**Collected data entries**

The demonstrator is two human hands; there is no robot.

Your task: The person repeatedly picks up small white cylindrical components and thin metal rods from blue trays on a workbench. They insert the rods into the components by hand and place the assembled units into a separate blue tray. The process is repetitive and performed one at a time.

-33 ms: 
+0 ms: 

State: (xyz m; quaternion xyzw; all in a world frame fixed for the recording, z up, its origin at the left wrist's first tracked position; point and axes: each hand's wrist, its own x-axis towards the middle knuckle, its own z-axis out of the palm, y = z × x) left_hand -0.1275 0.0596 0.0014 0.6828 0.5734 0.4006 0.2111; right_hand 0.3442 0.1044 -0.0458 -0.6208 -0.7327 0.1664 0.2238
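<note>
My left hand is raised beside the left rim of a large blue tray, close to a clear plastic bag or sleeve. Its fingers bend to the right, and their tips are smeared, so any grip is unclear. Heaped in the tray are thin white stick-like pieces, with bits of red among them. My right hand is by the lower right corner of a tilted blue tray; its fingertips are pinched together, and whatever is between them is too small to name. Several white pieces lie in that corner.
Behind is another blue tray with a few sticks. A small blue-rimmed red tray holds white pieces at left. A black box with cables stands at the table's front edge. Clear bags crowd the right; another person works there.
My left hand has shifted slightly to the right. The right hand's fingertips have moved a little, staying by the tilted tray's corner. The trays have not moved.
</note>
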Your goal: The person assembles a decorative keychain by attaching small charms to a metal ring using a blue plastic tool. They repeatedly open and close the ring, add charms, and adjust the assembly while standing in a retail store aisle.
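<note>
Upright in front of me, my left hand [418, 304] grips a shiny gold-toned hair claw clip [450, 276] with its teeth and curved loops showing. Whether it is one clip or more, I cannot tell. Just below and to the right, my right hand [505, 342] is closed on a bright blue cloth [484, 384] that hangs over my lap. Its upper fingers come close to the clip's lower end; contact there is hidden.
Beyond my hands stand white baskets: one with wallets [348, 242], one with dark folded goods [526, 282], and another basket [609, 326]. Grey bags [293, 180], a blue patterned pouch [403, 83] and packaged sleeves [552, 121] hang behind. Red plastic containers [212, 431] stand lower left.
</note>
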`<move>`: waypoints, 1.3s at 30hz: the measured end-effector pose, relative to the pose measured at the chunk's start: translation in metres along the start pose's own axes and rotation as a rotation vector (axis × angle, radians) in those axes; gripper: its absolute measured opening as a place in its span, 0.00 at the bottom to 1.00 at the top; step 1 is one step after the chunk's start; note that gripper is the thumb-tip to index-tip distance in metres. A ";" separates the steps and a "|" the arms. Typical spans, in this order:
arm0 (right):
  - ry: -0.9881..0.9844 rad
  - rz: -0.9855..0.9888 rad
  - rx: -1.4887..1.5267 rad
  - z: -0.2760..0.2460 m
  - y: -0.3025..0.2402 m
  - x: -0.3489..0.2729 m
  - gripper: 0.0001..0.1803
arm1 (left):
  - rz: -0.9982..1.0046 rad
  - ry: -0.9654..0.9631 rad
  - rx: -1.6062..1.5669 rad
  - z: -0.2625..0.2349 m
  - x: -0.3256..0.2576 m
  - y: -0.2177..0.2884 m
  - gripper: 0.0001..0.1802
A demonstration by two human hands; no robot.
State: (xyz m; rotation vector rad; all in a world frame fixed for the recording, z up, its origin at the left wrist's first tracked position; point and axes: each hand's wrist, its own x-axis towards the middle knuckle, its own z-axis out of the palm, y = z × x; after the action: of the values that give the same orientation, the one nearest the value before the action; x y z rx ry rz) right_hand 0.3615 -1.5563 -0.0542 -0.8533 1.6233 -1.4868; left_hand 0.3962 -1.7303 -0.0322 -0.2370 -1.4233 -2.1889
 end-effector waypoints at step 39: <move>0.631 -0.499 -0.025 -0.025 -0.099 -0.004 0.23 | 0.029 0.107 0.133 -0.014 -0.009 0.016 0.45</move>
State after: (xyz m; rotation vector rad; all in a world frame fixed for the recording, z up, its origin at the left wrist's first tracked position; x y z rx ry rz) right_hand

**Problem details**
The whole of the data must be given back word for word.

**Written response**
The demonstrator is two human hands; there is no robot.

Your task: The person repeatedly picks up small white cylindrical components and thin metal rods from blue trays on a workbench. They insert the rods into the components by hand and place the assembled units into a separate blue tray. The process is repetitive and performed one at a time.

-33 ms: 
+0 ms: 

State: (xyz m; quaternion xyzw; all in a world frame fixed for the recording, z up, its origin at the left wrist's first tracked position; point and axes: each hand's wrist, its own x-axis towards the middle knuckle, its own z-axis out of the palm, y = z × x) left_hand -0.1275 0.0596 0.0014 0.6828 0.5734 0.4006 0.2111; right_hand 0.3442 0.1044 -0.0458 -0.6208 -0.7327 0.1664 0.2238
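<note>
My left hand is raised beside the left rim of a large blue tray, close to a clear plastic bag or sleeve. Its fingers bend to the right, and their tips are smeared, so any grip is unclear. Heaped in the tray are thin white stick-like pieces, with bits of red among them. My right hand is by the lower right corner of a tilted blue tray; its fingertips are pinched together, and whatever is between them is too small to name. Several white pieces lie in that corner.
Behind is another blue tray with a few sticks. A small blue-rimmed red tray holds white pieces at left. A black box with cables stands at the table's front edge. Clear bags crowd the right; another person works there.
My left hand has shifted slightly to the right. The right hand's fingertips have moved a little, staying by the tilted tray's corner. The trays have not moved.
</note>
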Your goal: The person assembles a decorative keychain by attaching small charms to a metal ring using a blue plastic tool. They repeatedly open and close the ring, add charms, and adjust the assembly while standing in a retail store aisle.
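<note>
Upright in front of me, my left hand [418, 304] grips a shiny gold-toned hair claw clip [450, 276] with its teeth and curved loops showing. Whether it is one clip or more, I cannot tell. Just below and to the right, my right hand [505, 342] is closed on a bright blue cloth [484, 384] that hangs over my lap. Its upper fingers come close to the clip's lower end; contact there is hidden.
Beyond my hands stand white baskets: one with wallets [348, 242], one with dark folded goods [526, 282], and another basket [609, 326]. Grey bags [293, 180], a blue patterned pouch [403, 83] and packaged sleeves [552, 121] hang behind. Red plastic containers [212, 431] stand lower left.
</note>
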`<move>`: waypoints, 1.3s at 30hz: the measured end-effector pose, relative to the pose measured at the chunk's start: translation in metres along the start pose's own axes and rotation as a rotation vector (axis × angle, radians) in those axes; gripper: its absolute measured opening as a place in its span, 0.00 at the bottom to 1.00 at the top; step 1 is one step after the chunk's start; note that gripper is the thumb-tip to index-tip distance in metres. A ";" separates the steps and a "|" the arms. Typical spans, in this order:
arm0 (right):
  - ry: -0.9881..0.9844 rad
  - rz: -0.9855..0.9888 rad
  - rx: -1.4887..1.5267 rad
  - z: -0.2760..0.2460 m
  - y: -0.3025..0.2402 m
  - x: -0.3489..0.2729 m
  - gripper: 0.0001..0.1803
arm1 (left):
  - rz: -0.9982..1.0046 rad
  - ry: -0.9654..0.9631 rad
  - rx: -1.6062..1.5669 rad
  - z: -0.2625..0.2349 m
  - x: -0.3256..0.2576 m
  - y: -0.2177..0.2884 m
  - gripper: 0.0001..0.1802
A demonstration by two human hands; no robot.
State: (xyz m; rotation vector rad; all in a world frame fixed for the recording, z up, its origin at the left wrist's first tracked position; point and axes: each hand's wrist, its own x-axis towards the middle knuckle, its own z-axis out of the palm, y = z × x; after the action: of the values that give the same orientation, the one nearest the value before the action; x y z rx ry rz) right_hand 0.3615 -1.5563 -0.0542 -0.8533 1.6233 -1.4868; left_hand 0.3962 -1.7303 -0.0322 -0.2370 -1.4233 -2.1889
 end-effector waypoints at step 39: <move>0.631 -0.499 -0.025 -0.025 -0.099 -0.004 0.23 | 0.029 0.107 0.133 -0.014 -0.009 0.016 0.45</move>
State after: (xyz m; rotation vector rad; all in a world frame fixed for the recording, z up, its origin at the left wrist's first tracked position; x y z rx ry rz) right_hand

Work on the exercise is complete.